Release and reception
D-Side's version of "Invisible" was released on 14 July 2003. Can't Stop the Pop called it a "meticulously crafted" track, praising its composition, the band's vocals, and its airplay appeal, but criticised the lyrical content for being too "creepy", noting that the chorus has aged poorly. Commercially, "Invisible" became the group's third consecutive top-10 hit in their home country, debuting and peaking at number five on the Irish Singles Chart on 17 July 2003. At the end of 2003, the song was placed at number 73 on Ireland's year-end chart.

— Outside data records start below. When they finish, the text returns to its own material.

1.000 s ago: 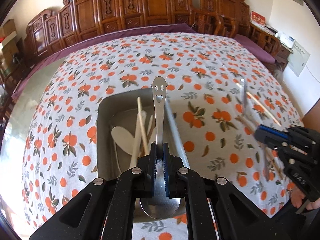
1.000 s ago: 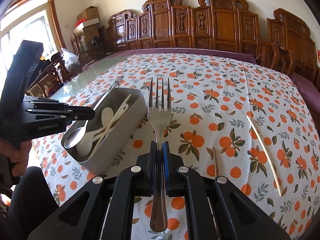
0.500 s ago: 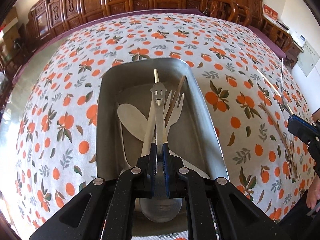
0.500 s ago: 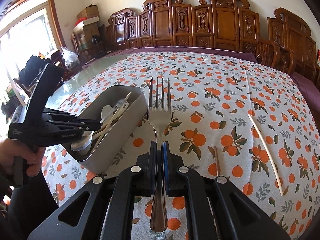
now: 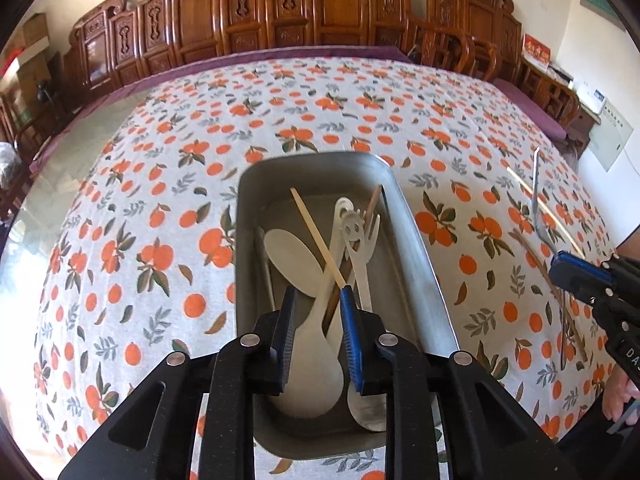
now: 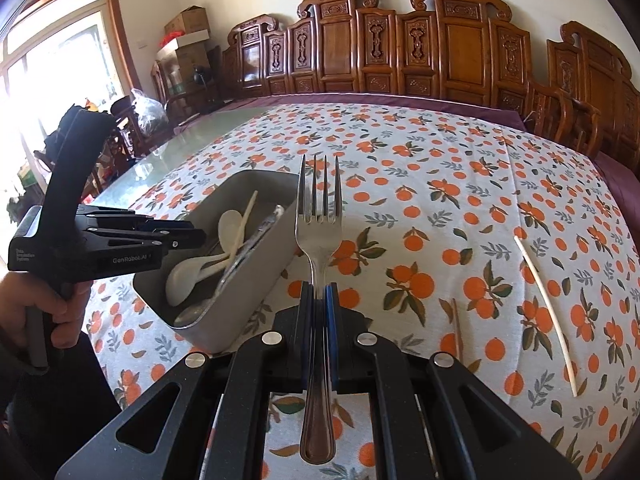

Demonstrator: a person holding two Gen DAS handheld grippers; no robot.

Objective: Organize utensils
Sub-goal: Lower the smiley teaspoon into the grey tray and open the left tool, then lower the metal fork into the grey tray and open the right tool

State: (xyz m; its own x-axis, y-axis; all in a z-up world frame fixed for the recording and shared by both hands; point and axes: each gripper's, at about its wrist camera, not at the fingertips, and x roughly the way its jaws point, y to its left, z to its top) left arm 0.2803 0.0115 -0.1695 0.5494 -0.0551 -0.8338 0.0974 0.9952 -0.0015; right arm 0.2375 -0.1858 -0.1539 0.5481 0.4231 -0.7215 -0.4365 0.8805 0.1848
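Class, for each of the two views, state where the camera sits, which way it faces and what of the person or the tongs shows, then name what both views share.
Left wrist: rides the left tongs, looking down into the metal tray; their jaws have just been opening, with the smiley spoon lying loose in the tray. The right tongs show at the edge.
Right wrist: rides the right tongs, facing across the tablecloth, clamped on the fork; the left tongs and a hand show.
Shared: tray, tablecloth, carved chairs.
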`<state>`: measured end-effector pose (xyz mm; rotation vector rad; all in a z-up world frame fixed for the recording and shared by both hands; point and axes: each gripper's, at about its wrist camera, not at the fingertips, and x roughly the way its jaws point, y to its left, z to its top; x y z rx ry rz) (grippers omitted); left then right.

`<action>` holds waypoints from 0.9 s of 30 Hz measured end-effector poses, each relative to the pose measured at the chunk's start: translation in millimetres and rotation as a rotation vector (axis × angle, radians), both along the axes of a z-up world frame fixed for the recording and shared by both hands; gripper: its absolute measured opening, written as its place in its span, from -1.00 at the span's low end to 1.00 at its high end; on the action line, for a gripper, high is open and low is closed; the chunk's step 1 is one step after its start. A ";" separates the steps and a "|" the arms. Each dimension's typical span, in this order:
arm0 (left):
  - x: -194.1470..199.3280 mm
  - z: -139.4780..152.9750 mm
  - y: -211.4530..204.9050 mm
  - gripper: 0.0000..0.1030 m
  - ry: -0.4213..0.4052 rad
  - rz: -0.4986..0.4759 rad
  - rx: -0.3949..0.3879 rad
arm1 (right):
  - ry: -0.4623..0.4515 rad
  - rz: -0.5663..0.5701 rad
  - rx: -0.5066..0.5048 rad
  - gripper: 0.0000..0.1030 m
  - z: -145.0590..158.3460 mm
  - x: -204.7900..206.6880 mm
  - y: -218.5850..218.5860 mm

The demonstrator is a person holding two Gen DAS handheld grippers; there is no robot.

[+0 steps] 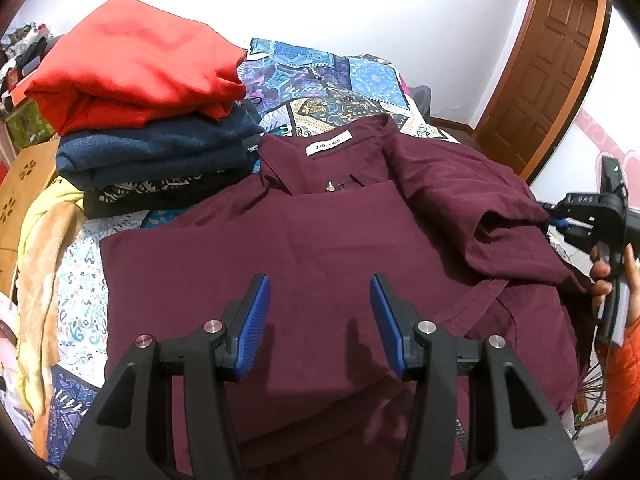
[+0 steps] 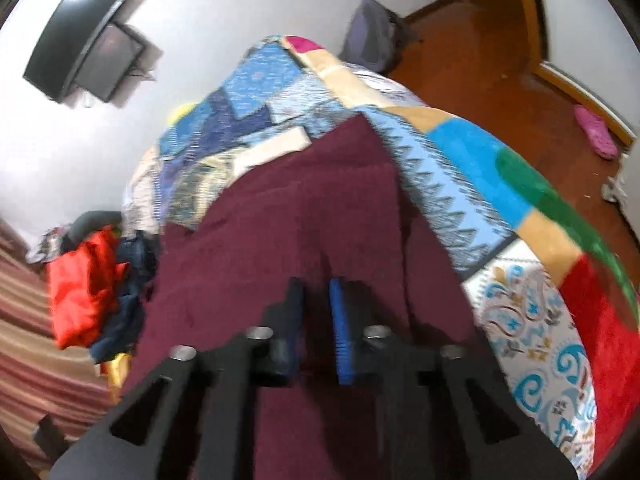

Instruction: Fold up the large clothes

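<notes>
A maroon shirt (image 1: 304,248) lies spread on the patchwork bedspread (image 1: 320,76), collar and white label at the far end, its left side folded in. My left gripper (image 1: 320,308) hovers open and empty over the shirt's near middle. My right gripper (image 1: 550,216) is at the shirt's right edge, shut on a raised fold of the maroon fabric. In the blurred right wrist view the right gripper (image 2: 316,312) has its jaws nearly together with the maroon shirt (image 2: 248,248) between them.
A stack of folded clothes, red (image 1: 132,64) on dark blue (image 1: 160,152) on black patterned, stands at the left of the bed. Yellow-orange cloth (image 1: 44,248) hangs at the left edge. A wooden door (image 1: 552,60) is at right. A backpack (image 2: 372,36) sits on the floor.
</notes>
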<state>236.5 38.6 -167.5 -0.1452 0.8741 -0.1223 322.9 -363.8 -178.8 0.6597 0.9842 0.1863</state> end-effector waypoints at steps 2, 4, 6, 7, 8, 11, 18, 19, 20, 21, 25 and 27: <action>0.3 1.2 0.4 -0.02 -0.001 0.003 0.001 | -0.035 0.033 0.031 -0.84 8.6 0.1 2.2; 1.5 2.8 1.1 -0.02 -0.002 0.010 -0.005 | -0.071 0.072 0.042 -0.85 20.4 0.8 10.6; 4.2 7.1 -2.1 -0.02 -0.003 0.005 -0.009 | -0.123 0.115 0.025 -0.85 35.4 -2.1 23.2; 5.7 9.7 -4.8 -0.02 -0.007 -0.002 -0.004 | -0.151 0.137 0.005 -0.85 42.0 -3.6 33.2; 7.3 14.1 -9.7 -0.02 -0.018 -0.013 0.006 | -0.175 0.159 -0.010 -0.85 47.8 -5.9 40.0; 12.7 25.7 -26.8 -0.02 -0.057 -0.063 0.045 | -0.223 0.236 -0.016 -0.85 62.3 -11.2 62.3; 33.9 21.6 -71.5 0.06 -0.080 -0.157 0.118 | -0.254 0.363 0.007 -0.85 73.8 -9.5 107.1; 39.3 17.9 -76.0 0.06 -0.079 -0.150 0.144 | -0.253 0.372 0.008 -0.85 74.4 -9.4 111.0; 47.0 13.1 -81.0 0.05 -0.072 -0.151 0.165 | -0.254 0.388 0.007 -0.85 74.9 -10.2 115.5; 52.3 9.8 -83.5 0.05 -0.067 -0.154 0.171 | -0.256 0.402 0.003 -0.85 75.2 -11.2 120.0; 71.2 4.9 -90.1 0.03 -0.077 -0.140 0.169 | -0.282 0.452 -0.046 -0.84 78.7 -18.4 133.5; 74.1 10.1 -90.6 -0.25 -0.108 -0.126 0.154 | -0.296 0.466 -0.071 -0.83 81.5 -21.0 136.2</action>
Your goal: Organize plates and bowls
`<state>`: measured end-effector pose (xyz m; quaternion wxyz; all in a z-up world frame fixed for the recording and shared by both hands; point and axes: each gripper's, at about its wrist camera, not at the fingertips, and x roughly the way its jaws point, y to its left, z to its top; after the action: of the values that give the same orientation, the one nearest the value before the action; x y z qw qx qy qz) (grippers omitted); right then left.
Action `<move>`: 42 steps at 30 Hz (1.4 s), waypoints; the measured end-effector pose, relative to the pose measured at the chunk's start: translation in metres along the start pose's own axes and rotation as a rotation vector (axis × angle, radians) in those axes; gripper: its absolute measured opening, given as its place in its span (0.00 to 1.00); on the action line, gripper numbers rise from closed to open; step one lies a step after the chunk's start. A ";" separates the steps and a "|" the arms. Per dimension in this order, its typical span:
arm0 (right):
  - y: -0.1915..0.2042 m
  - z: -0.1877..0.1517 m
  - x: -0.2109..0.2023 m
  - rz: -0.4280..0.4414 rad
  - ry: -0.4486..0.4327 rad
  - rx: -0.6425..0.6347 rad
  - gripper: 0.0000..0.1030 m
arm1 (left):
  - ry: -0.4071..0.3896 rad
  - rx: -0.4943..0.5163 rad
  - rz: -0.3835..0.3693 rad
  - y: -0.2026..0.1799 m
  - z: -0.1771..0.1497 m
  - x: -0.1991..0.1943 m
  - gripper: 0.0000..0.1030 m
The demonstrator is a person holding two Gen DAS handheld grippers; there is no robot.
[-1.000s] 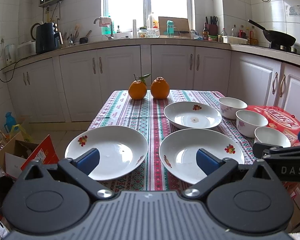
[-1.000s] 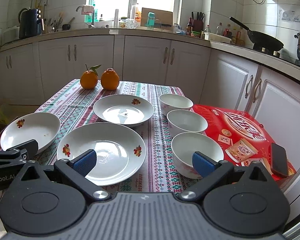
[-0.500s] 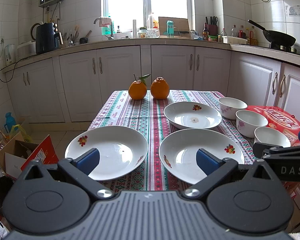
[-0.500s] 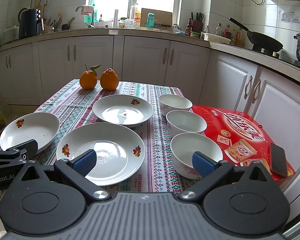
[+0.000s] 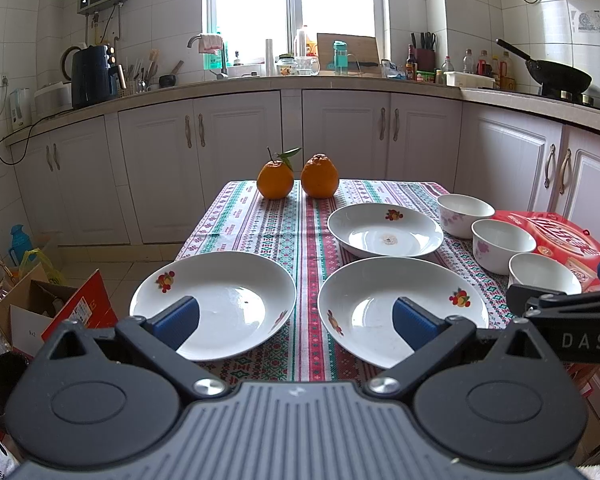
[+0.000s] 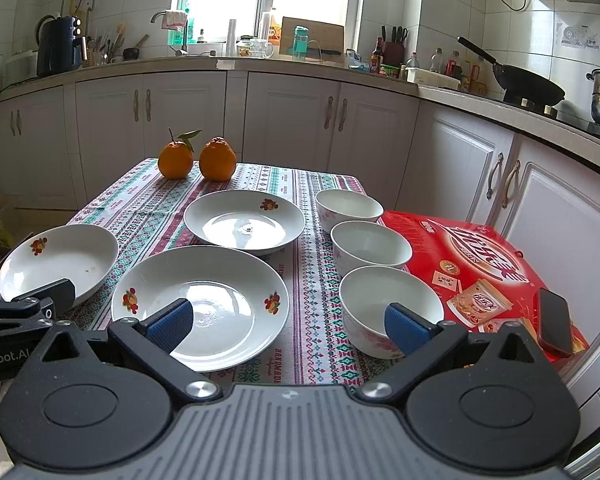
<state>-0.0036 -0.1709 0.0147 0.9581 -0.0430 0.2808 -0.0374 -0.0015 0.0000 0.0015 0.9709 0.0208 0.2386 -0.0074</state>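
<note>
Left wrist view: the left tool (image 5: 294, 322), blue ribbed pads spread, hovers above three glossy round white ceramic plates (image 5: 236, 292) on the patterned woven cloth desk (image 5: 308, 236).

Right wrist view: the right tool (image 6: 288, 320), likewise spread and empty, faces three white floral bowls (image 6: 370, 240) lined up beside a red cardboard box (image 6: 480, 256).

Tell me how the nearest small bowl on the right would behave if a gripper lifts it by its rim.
The nearest bowl looks like glazed ceramic, so it is probably rigid, fragile, and slippery against the fingers. Its deep walls and narrower base suggest it may tilt when gripped on one side. It seems empty, so likely fairly light.
</note>
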 end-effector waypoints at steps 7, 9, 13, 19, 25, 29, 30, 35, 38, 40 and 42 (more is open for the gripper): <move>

On 20 July, the single appeared at number seven on the UK Singles Chart, becoming D-Side's highest-charting single in the UK and staying in the top 100 for six weeks.

Track listings

UK and European CD1
 "Invisible" (radio edit)
 "Fallen for You"
 "Bring You Out"
 "Invisible" (radio edit video)

UK CD2
 "Invisible" (radio edit)
 "Invisible" (Lifestylerz radio edit)
 "Invisible" (Lifestylerz dub)
 "Invisible" (Lifestylerz radio edit video)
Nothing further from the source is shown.